Semua jenis logam kecuali aluminium mengalami penurunan harga pada Senin (23/4/2018). Nikel jatuh 3,4% menjadi US$14.320 per metrik ton pada bursa London Metal Exchange. Sementara itu, aluminium lanjut naik mendekati level tertinggi selama enam tahun karena pembeli terus mengalami kebingungan untuk mengganti pemasok akibat sanksi AS terhadap Rusal.
Pasar logam reli pekan lalu karena sanksi AS terhadap Rusal mengejutkan pasar aluminium dan khawatir menyebar ke nikel dan paladium.

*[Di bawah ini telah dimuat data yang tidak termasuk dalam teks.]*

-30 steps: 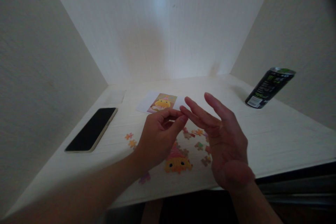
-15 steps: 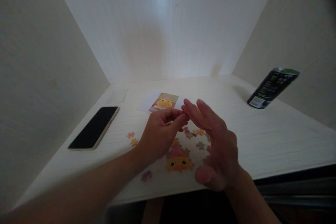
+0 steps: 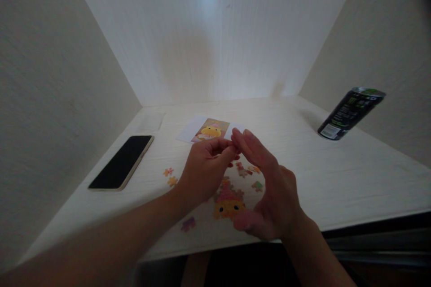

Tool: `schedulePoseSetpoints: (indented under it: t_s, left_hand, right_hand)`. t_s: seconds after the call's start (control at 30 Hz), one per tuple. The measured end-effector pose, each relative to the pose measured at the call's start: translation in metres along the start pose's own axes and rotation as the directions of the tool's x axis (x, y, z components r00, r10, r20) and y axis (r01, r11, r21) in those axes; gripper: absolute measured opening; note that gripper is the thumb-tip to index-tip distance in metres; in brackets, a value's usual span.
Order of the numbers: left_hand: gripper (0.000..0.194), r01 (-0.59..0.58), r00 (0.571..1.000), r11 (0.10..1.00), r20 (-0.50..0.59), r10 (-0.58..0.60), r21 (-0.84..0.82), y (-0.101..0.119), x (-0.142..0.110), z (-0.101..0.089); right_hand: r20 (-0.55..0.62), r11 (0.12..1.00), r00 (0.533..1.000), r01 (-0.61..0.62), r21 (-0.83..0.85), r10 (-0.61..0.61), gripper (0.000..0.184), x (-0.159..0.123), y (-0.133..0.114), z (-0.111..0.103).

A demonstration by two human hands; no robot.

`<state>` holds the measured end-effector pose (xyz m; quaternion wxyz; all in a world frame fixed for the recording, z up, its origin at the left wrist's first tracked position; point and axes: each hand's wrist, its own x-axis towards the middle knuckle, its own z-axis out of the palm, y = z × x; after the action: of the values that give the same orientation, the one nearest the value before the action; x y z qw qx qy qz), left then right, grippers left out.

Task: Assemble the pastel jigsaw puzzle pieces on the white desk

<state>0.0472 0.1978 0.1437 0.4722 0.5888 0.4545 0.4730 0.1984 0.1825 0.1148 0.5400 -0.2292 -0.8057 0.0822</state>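
In the head view my left hand [image 3: 210, 168] is closed in a pinch above the puzzle pieces; whatever lies between its fingertips is hidden. My right hand [image 3: 269, 184] has its thumb and fingers spread, with its fingertips close to or touching those of the left. Below them lies a partly joined jigsaw puzzle [image 3: 229, 204] showing a yellow face with dark eyes and a pink hat. Loose puzzle pieces [image 3: 242, 169] are scattered beyond it, partly covered by my hands. To the left are orange pieces [image 3: 172, 181] and a purple piece [image 3: 188, 224].
A picture card [image 3: 212, 129] with the yellow figure lies on white paper behind my hands. At left a phone [image 3: 121, 163] lies near a clear flat packet [image 3: 151, 122]. A black drink can [image 3: 348, 114] stands at right. Walls enclose the white tabletop [image 3: 353, 175].
My right hand has shifted left, its thumb now over the puzzle's lower right edge. My left hand stays almost in place, still pinched.
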Motion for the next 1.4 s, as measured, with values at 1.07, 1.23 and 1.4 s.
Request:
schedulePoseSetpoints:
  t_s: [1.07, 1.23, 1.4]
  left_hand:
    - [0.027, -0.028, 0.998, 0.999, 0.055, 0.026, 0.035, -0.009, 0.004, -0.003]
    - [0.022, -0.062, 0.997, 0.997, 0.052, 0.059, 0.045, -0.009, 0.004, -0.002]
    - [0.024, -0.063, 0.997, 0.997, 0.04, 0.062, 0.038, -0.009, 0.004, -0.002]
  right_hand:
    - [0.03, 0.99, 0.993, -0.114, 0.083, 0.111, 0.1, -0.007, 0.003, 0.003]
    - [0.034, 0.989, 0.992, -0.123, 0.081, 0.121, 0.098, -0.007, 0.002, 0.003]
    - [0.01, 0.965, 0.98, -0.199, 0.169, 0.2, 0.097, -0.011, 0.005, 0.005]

MMC Norilsk Nickel PJSC, salah satu pertambangan terbesar, menjadi target spekulasi trader karena dimiliki oleh miliuner Rusia Vladimir Potanin.
Harga aluminium naik 1,2% menjadi US$2.491 per ton pada Senin. Harga tersebut telah reli lebih dari 20% sejak 6 April lalu, saat sanksi diumumkan.
Sejumlah perusahaan dilarang melakukan pembelian ke Rusal sehingga mengakibatkan para perusahaan mulai melakukan pencarian besar-besaran untuk mendapat pasokan alternatif.
“Harga untuk penambahan nilai pada produk aluminium telah melambung di AS dan Eropa,” ujar Colin Hamilton, direktur manajer riset komoditas di BMO Capital Markets, dilansir dari Bloomberg, Senin (23/4/2018).
“Hanya melihat harga perdagangan sekarang, dapat dilihat dampak dari pengetatan pasar aluminium pada konsumen tetap semakin besar. Kami berekspektasi kebingungan atas kelangkaan material akan berpengaruh pada harga aluminium untuk empat minggu kedepan,” ujar Hamilton.
Volume perdagangan aluminium pada Senin ini tergolong ringan, berdasarkan analisis dari Alastair Munro, analis Marex Spectron. Total volume perdagangan elektronik LME tercatat sebanyak 4.290 kontrak pada 19.01 WIB, lebih sedikit dari setangah rata-rata dalam 20 hari.